WHAT IS EXPECTED :: When transcribing the entries, keep each one exactly as it is.

[Data excerpts]
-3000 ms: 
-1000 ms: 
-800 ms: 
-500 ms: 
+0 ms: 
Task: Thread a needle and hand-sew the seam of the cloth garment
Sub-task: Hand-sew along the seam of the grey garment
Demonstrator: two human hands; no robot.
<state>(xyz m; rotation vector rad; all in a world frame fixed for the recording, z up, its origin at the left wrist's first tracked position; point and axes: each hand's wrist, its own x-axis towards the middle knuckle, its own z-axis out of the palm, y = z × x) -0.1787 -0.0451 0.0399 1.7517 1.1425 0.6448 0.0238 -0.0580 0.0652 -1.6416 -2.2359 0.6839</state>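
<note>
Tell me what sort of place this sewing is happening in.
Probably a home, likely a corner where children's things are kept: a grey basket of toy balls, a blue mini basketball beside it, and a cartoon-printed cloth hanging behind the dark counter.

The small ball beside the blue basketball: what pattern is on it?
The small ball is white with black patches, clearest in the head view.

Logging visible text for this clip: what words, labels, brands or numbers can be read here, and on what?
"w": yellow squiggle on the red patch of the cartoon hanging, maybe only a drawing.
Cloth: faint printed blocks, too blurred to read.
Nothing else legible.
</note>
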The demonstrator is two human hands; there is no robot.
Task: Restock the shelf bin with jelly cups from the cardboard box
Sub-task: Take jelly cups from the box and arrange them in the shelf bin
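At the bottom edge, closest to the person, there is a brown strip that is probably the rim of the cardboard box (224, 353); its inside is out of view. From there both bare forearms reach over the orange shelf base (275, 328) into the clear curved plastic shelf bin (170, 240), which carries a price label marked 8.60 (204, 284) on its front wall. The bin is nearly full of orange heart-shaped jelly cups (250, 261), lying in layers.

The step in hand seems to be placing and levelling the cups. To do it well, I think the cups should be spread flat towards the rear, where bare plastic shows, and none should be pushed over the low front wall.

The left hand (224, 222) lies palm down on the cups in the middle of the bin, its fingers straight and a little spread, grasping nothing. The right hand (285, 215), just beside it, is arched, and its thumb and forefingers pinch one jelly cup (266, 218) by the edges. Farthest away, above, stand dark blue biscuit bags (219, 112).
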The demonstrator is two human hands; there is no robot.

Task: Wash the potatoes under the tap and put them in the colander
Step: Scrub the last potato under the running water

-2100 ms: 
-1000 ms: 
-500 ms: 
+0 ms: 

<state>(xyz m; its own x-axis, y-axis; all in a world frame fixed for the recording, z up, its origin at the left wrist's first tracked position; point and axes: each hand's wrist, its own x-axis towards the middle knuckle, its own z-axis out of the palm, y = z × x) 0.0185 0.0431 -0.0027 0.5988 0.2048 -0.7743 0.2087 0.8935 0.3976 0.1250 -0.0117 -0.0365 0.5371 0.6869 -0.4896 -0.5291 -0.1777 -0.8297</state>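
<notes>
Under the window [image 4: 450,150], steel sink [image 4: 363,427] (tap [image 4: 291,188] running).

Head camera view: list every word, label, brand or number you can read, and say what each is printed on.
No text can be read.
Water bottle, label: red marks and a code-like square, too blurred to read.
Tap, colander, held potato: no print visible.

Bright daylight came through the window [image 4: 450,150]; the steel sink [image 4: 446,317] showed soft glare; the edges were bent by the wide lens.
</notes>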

SOLUTION FOR THIS TASK ::
-3000 ms: 
-1000 ms: 
-800 ms: 
-500 ms: 
+0 ms: 
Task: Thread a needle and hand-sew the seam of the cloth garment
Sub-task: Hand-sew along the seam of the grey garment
Demonstrator: two human hands; no robot.
<state>(xyz m; rotation vector rad; all in a world frame fixed for the recording, z up, its origin at the left wrist's first tracked position; point and axes: each hand's wrist, its own x-axis towards the middle knuckle, its own z-axis out of the palm, y = z × x) -0.1787 -0.0451 0.0399 1.7517 1.1425 0.6448 0.0238 -0.0580 0.0652 -1.6416 -2.2359 0.6839</state>
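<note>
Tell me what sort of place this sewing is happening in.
Probably a home, likely a corner where children's things are kept: a grey basket of toy balls, a blue mini basketball beside it, and a cartoon-printed cloth hanging behind the dark counter.

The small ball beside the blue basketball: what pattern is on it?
The small ball is white with black patches, clearest in the head view.

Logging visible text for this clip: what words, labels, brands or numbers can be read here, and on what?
"w": yellow squiggle on the red patch of the cartoon hanging, maybe only a drawing.
Cloth: faint printed blocks, too blurred to read.
Nothing else legible.
</note>
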The demonstrator is two human hands; there is no robot.
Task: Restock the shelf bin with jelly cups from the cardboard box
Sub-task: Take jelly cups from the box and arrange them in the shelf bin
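At the bottom edge, closest to the person, there is a brown strip that is probably the rim of the cardboard box (224, 353); its inside is out of view. From there both bare forearms reach over the orange shelf base (275, 328) into the clear curved plastic shelf bin (170, 240), which carries a price label marked 8.60 (204, 284) on its front wall. The bin is nearly full of orange heart-shaped jelly cups (250, 261), lying in layers.

The step in hand seems to be placing and levelling the cups. To do it well, I think the cups should be spread flat towards the rear, where bare plastic shows, and none should be pushed over the low front wall.

The left hand (224, 222) lies palm down on the cups in the middle of the bin, its fingers straight and a little spread, grasping nothing. The right hand (285, 215), just beside it, is arched, and its thumb and forefingers pinch one jelly cup (266, 218) by the edges. Farthest away, above, stand dark blue biscuit bags (219, 112).
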The demonstrator is two human hands; there is no robot.

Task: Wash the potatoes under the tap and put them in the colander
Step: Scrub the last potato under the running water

-2100 ms: 
-1000 ms: 
-500 ms: 
+0 ms: 

<state>(xyz m; its own x-axis, y-axis; all in a world frame fixed for the recording, z up, its origin at the left wrist's first tracked position; point and axes: each hand's wrist, its own x-axis towards the middle knuckle, its own z-axis out of the palm, y = z × x) 0.0185 0.0431 -0.0027 0.5988 0.2048 -0.7743 0.2087 0.8935 0.3976 0.1250 -0.0117 -0.0365 0.5371 0.6869 -0.4896 -0.5291 -0.1777 -0.8297</state>
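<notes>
Under the window [image 4: 450,150], steel sink [image 4: 363,427] (tap [image 4: 291,188] running).

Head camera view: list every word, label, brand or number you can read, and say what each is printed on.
No text can be read.
Water bottle, label: red marks and a code-like square, too blurred to read.
Tap, colander, held potato: no print visible.

Bright daylight came through the window [image 4: 450,150]; the steel sink [image 4: 446,317] showed soft glare; the edges were bent by the wide lens.
</notes>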

The complete answer has now been given.